For Renée Fink, the increase is unfortunately not surprising.
"Jews are very much alone, and it cuts very deep. This October 7th event in Israel cuts very, very deep. And my first question is, 'is this never going to stop,'" said Fink.
For Fink, it's a question which dates back to her childhood.
"I went into hiding when I was four years old," she said.
Fink's family was German. They fled the country in 1933, the year Adolf Hitler became Chancellor.
Four years later, Fink was born in the Netherlands. Fearful of the Nazis growing power and continued invasion of Europe, Fink's parents placed her with a Dutch Catholic family.
"I didn't know that I was Jewish," shared Fink, who recalled learning the rosary amongst other things in an effort to conceal her identity.
Her parents hid on a houseboat, where they were eventually caught and taken to Auschwitz.
"We never saw each other again," said Fink.
After the war, Fink came to the United States to live with a relative, where she began to learn more about her Jewish heritage. However, it wasn't until the 1990's that she gained a better understanding of her upbringing, when she participated in a conference with other children hidden during the Holocaust.
"Before the weekend was up, we were told as the last generation to bear witness to the Holocaust, we were charged with speaking about it," said Fink.
She's spent the past few decades speaking locally and nationally, meeting with people of all ages, including students, to discuss the Holocaust and dangers of Antisemitism.
"This is not easy for people to hear that we all have a responsibility. We have to show courage and know what's going on. And only by learning about the Holocaust, learning history in general, would people be more aware of the danger signs," Fink said, noting she's received a warm reception during speaking engagements.

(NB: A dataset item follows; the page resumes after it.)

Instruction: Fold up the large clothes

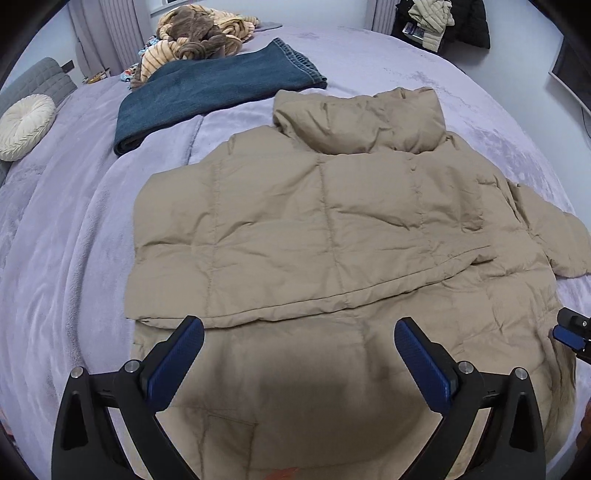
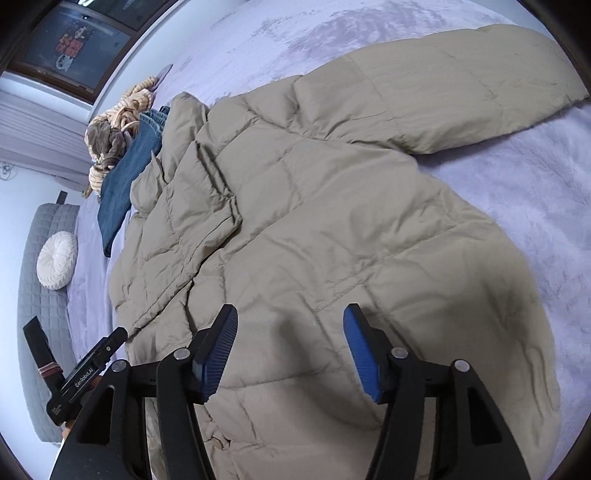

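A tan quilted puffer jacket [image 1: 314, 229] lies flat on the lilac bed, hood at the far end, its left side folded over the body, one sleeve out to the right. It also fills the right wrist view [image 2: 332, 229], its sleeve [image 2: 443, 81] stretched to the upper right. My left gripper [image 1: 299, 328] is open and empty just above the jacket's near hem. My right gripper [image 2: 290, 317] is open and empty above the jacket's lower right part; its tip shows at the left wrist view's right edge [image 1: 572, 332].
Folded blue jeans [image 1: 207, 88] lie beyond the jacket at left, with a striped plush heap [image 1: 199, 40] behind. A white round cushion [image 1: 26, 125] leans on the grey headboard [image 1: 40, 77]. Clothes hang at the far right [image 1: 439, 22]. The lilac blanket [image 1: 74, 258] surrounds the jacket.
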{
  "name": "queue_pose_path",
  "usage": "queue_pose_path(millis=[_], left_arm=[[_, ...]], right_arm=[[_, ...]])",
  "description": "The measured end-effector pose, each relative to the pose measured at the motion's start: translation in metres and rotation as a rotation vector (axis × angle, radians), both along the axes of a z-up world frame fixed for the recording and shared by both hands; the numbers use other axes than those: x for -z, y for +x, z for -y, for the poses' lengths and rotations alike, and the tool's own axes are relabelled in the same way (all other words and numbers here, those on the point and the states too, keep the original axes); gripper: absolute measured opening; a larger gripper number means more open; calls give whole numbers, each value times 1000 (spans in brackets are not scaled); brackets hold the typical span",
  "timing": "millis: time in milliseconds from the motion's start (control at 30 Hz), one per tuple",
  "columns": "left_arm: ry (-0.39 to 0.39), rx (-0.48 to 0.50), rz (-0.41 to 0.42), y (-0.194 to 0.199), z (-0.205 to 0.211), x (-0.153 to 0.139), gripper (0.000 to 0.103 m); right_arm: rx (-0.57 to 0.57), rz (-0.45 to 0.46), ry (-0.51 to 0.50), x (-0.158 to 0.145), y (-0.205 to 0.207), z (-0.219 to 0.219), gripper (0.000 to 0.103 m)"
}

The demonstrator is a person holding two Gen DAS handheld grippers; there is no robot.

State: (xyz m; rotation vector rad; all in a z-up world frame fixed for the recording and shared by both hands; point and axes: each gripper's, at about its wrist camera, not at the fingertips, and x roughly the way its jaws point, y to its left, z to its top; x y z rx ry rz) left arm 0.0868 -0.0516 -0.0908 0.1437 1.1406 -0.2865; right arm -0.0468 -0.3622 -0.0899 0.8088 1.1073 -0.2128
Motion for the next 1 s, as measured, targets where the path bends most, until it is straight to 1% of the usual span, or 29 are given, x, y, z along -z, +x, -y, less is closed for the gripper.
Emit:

Antisemitic incidents were on the rise prior to the October 7th attacks, with Fink specifically describing the "Unite the Right" rally in Charlottesville as the "most gut-wrenching event that I remember in this country." The recent surge, which FBI Director Christopher Wray noted reached historic levels, has been particularly disheartening.
"A world-altering event like the Holocaust doesn't begin with concentration camps. It begins with words. And we're hearing words now. We're hearing them in America, we're hearing them throughout the world," said Fink.
Such incidents only embolden her to continue her work in combatting hate.
"Why else did I survive?" said Fink.